Lipid rafts are highly ordered regions of the plasma membrane that are enriched in cholesterol and sphingolipids and play important roles in many cells. In hematopoietic stem and progenitor cells (HSPCs), lipid rafts house receptors critical for normal hematopoiesis. Lipid rafts also can bind and sequester kinases that induce negative feedback pathways to limit proliferative cytokine receptor cycling back to the cell membrane. Modulation of lipid rafts occurs through an array of mechanisms, with optimal cholesterol efflux one of the major regulators. As such, cholesterol homeostasis also regulates hematopoiesis. Increased lipid raft content, which occurs in response to changes in cholesterol efflux in the membrane, can result in prolonged receptor occupancy in the cell membrane and enhanced signaling. In addition, certain diseases, like diabetes, may contribute to lipid raft formation and affect cholesterol retention in rafts.
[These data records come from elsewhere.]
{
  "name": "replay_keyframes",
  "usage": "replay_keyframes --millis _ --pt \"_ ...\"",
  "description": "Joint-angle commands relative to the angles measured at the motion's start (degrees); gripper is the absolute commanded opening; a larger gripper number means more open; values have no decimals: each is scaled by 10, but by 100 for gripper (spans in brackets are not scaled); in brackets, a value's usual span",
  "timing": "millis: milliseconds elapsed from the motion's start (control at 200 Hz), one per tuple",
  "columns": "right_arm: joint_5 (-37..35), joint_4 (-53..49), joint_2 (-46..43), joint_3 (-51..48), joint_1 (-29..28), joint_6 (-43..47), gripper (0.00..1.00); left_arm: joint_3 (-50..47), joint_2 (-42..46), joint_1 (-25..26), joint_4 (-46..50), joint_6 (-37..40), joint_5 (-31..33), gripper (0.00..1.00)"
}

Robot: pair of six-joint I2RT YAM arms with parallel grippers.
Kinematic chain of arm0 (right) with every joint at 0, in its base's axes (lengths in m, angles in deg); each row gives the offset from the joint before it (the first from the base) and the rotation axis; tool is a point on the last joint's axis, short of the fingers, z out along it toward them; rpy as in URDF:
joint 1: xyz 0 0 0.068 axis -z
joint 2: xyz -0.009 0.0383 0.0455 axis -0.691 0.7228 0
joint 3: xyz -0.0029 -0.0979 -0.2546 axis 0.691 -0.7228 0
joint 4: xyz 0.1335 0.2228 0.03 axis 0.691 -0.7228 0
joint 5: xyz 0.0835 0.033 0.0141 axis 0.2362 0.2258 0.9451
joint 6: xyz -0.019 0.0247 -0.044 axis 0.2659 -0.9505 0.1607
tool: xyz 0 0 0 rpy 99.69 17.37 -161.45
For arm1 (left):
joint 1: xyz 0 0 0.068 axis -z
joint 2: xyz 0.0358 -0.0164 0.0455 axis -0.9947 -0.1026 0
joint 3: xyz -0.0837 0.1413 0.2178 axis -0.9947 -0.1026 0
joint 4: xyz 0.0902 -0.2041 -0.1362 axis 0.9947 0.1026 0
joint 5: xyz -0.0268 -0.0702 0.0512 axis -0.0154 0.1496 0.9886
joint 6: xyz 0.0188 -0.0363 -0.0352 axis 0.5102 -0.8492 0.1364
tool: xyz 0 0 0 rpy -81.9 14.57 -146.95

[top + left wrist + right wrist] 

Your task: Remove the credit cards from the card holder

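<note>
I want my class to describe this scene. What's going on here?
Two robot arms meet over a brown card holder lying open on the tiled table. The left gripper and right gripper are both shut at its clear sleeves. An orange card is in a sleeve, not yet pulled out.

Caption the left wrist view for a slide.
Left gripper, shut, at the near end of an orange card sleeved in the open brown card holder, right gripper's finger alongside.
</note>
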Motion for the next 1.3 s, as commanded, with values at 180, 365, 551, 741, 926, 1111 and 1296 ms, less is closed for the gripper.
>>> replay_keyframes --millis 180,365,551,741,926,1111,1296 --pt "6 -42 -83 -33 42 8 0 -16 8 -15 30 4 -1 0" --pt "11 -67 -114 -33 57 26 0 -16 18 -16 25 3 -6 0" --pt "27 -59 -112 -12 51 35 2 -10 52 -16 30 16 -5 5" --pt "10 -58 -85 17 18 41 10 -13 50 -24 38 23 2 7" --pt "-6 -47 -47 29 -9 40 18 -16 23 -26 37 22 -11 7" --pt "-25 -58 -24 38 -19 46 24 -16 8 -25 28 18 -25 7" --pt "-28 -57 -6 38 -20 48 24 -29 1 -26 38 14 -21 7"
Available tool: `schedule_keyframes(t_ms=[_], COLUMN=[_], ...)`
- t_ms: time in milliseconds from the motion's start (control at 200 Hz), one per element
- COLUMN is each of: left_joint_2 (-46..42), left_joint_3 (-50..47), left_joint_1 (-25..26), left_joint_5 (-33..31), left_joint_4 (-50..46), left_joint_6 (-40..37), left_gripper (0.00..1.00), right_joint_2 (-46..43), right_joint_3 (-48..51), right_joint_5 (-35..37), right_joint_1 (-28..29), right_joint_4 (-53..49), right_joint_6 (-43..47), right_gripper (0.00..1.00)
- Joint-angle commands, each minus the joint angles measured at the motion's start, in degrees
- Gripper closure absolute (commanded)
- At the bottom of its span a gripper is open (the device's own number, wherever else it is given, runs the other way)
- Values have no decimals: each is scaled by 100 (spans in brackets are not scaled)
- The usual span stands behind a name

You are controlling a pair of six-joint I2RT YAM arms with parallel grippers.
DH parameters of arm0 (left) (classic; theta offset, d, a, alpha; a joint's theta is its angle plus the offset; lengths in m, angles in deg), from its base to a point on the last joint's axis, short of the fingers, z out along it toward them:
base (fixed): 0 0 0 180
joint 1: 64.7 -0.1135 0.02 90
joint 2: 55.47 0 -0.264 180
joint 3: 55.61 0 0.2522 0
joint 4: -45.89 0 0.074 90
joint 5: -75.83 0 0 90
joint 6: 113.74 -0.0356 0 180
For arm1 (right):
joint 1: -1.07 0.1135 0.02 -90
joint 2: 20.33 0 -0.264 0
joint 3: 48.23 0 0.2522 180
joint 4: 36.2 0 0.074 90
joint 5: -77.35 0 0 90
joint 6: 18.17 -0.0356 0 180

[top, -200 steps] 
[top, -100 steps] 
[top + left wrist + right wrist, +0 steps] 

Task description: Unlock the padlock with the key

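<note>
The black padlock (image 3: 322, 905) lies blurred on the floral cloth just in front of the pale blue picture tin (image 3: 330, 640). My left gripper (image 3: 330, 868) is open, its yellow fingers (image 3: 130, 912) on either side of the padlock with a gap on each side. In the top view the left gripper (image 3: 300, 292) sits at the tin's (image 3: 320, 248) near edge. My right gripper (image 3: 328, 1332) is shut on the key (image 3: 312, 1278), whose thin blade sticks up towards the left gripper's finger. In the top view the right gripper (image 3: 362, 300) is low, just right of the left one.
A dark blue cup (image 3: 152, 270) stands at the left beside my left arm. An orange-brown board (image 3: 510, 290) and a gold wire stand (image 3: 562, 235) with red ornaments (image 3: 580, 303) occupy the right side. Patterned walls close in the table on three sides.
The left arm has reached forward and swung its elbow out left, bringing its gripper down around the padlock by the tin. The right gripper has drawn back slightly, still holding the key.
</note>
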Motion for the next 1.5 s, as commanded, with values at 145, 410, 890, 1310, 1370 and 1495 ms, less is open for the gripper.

In this review, we explore the role of lipid raft-related mechanisms in hematopoiesis and CVD (specifically, atherosclerosis) and discuss how defective cholesterol efflux pathways in HSPCs contribute to expansion of lipid rafts, thereby promoting myelopoiesis and thrombopoiesis. We also discuss the utility of cholesterol acceptors in contributing to lipid raft regulation and disruption, and highlight the potential to manipulate these pathways for therapeutic gain in CVD as well as other disorders with aberrant hematopoiesis.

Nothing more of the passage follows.